One morning in February 1961, singer Abbey Lincoln and drummer Max Roach burst into the UN Security Council in protest against the murder of Patrice Lumumba, the prime minister of the newly independent Congo. Sixty protesters scream, pound their fists, stomp their heels, and clash with unprepared guards while diplomats look on in shock.
Six months earlier, sixteen new independent African countries are admitted to the United Nations, causing a political earthquake that shifts the majority of votes away from the old colonial powers. Decolonization is turning the world upside down, instilling a sense of hope. The Cold War is at its peak when Soviet leader Nikita Khrushchev bangs his shoe on his desk at the UN General Assembly, reacting to the neocolonial power grab in the Democratic Republic of Congo. Condemning segregation in the USA and the UN’s complicity in Lumumba’s overthrow, he calls for immediate decolonization worldwide. To retain control over the wealth of the former Belgian Congo, Belgian king Baudouin finds a loyal ally in the Eisenhower administration, who fear losing access to one of the world’s largest uranium supplies, a mineral vital for the creation of the atomic bomb.
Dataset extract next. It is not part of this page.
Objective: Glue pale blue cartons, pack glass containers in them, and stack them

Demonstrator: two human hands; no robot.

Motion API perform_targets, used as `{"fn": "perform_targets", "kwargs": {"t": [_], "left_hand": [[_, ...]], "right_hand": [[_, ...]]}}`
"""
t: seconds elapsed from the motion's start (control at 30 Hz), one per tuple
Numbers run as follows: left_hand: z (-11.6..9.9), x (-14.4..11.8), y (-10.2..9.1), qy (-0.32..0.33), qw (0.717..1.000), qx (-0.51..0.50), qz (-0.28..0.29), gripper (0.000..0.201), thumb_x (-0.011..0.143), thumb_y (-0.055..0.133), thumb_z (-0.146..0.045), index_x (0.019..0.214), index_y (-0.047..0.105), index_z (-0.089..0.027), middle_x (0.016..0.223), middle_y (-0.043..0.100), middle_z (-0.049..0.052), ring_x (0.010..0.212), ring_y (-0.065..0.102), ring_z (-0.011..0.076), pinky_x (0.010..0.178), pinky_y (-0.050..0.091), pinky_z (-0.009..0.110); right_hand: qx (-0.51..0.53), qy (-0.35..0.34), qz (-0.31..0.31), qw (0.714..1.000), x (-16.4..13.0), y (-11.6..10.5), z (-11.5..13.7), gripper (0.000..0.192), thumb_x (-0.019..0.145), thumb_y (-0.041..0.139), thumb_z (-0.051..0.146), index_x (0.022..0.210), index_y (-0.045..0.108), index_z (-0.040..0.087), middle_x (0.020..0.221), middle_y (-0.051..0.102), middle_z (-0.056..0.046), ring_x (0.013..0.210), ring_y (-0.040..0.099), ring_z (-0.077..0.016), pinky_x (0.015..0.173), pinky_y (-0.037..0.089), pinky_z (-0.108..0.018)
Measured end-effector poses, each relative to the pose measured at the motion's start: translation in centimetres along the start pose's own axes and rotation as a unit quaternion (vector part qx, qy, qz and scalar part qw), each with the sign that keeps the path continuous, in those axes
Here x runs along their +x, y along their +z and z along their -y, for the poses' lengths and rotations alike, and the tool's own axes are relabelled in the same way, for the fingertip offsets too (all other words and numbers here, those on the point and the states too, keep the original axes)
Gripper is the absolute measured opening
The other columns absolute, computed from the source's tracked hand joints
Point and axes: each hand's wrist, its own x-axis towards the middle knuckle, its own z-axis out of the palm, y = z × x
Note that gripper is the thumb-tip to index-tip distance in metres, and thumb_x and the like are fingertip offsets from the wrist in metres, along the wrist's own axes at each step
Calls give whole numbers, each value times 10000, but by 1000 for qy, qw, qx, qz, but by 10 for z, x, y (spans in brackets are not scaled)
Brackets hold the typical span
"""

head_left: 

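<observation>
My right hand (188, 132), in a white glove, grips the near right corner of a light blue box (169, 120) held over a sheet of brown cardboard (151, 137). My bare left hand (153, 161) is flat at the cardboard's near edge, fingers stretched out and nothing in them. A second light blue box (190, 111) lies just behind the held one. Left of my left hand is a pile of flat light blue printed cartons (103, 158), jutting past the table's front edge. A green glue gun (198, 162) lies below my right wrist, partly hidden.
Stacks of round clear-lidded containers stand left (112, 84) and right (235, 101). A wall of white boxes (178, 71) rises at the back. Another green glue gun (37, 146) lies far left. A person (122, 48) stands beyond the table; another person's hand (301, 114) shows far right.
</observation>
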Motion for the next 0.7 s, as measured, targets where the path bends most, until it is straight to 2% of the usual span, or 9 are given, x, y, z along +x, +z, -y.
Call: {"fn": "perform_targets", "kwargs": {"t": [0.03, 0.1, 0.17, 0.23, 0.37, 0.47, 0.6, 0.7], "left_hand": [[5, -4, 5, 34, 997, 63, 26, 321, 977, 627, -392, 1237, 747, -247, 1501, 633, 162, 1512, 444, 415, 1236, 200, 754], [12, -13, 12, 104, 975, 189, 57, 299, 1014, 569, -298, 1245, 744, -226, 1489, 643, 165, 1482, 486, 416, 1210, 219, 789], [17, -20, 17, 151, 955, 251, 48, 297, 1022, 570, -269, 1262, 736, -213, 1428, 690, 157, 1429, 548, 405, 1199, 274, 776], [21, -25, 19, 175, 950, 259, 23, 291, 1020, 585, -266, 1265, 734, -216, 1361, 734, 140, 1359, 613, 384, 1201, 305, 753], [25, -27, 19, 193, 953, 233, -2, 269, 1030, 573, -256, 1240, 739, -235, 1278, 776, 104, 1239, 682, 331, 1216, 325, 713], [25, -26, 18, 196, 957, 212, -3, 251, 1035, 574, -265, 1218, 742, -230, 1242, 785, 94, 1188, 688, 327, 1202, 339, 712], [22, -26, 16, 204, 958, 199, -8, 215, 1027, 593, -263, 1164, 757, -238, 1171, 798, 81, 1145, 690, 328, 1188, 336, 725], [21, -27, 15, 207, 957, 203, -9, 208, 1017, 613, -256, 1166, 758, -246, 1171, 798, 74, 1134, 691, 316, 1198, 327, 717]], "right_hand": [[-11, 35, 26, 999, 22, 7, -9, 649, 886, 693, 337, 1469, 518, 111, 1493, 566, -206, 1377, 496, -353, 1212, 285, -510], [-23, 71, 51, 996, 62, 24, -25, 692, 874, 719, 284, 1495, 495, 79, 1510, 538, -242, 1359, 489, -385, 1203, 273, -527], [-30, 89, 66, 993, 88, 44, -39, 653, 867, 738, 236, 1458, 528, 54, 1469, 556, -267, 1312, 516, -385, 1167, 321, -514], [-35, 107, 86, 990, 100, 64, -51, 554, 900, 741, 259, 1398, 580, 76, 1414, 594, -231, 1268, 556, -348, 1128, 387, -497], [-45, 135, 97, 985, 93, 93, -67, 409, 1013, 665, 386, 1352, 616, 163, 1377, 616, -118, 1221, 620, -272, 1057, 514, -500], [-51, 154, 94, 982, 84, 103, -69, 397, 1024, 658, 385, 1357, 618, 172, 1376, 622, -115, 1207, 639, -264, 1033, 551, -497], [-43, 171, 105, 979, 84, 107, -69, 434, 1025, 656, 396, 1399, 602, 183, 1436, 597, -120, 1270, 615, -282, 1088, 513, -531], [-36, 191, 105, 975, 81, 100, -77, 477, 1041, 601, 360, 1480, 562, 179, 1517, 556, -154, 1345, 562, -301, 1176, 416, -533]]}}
The U.S. State Department jumps into action: jazz ambassador Louis Armstrong is sent to win the hearts and minds of Africa. Unknowingly, Armstrong becomes a smokescreen to divert attention from the first postcolonial coup in Africa, which lead to the murder of Congo’s first democratically elected leader. Malcolm X openly supports Lumumba and his efforts to create the United States of Africa.
While the Black jazz ambassadors unknowingly perform amidst secret CIA operations, Armstrong, Nina Simone, Duke Ellington, Dizzy Gillespie, and Melba Liston face a painful dilemma: how to represent a country where segregation is still in effect.
Jazz and decolonization intertwine in a forgotten Cold War episode where the greatest musicians took the political stage, and oppressed politicians inadvertently became leading singers. The story of undermining Africa’s struggle for self-determination is told from the perspectives of women’s rights activist and politician Andrée Blouin from the Central African Republic, Irish diplomat and enfant terrible Conor Cruise O’Brien, Belgian-Congolese writer In Koli Jean Bofane, and Nikita Khrushchev.
Who owns our imagination in a world of existential dizziness where truth has become a shipwrecked refugee? Is it the storyteller who can connect contradictions, who can glide between the languages given to us to become a time traveler on the wings of imagination? Soundtrack to a Coup d’Etat dances on the boundaries of theory and practice, art and film, transcending the dualism of fiction and fact, the Other and the self, trying to find new paths of perception. Using media archaeology, Grimonprez gives a broader view of globalization and reexamines our collective imagination framed by the fear industry that has infected political and social dialogue. Proposing new narratives to tell our important and intimate stories, his work emphasizes how multifaceted our reality is. Our histories and memories are not just a means of reimagining our contentious past, but tools of negotiating our shared present. Or as the Queen says to Alice in Wonderland, “It is a poor sort of memory that only works backwards.”
Awards and festivals:
Sundance Film Festival (2024) – world premiere, Special Jury Award for Artistic Innovation; Sofia International Film Festival (2024) – Grand Prix; Thessaloniki Documentary Film Festival (2024) – Audience Award; IndieLisboa (2024); Docville (2024) – Best Belgian Documentary; The Hague Movies That Matter Festival (2024) – Special Mention; Cleveland International Film Festival (2024); San Francisco International Film Festival (2024)
Johan Grimonprez (1962) is a Belgian multimedia artist, director, and curator. His films include dial H-I-S-T-O-R-Y (1997, in collaboration with novelist Don DeLillo, highlighted by The Guardian as one of the “30 great works in the history of video art”), Double Take (2009, with writer Tom McCarthy), and Shadow World (2016, with investigative journalist Andrew Feinstein), which premiered at Tribeca and was awarded in Edinburgh. Grimonprez’s films have been screened at renowned festivals from Berlinale to Sundance to Tribeca, and have won several awards for best direction, including the ZKM International Media Award, Independent Spirit Award, and the Black Pearl Award in Abu Dhabi. They have been broadcast on PBS, NBC Universal, ARTE, and BBC/FILM 4. Grimonprez’s curatorial projects have been exhibited in museums worldwide, including the Hammer Museum (Los Angeles), Pinakothek der Moderne (Munich), and MoMA. His works are part of the collections of the Centre Georges Pompidou in Paris, the 21st Century Museum of Contemporary Art in Kanazawa, and Tate Modern in London. Grimonprez is represented by Sean Kelly Gallery (New York) and The Kamel Mennour Gallery (Paris), and his works are published by Hatje Cantz (Stuttgart). More information can be found at johangrimonprez.be.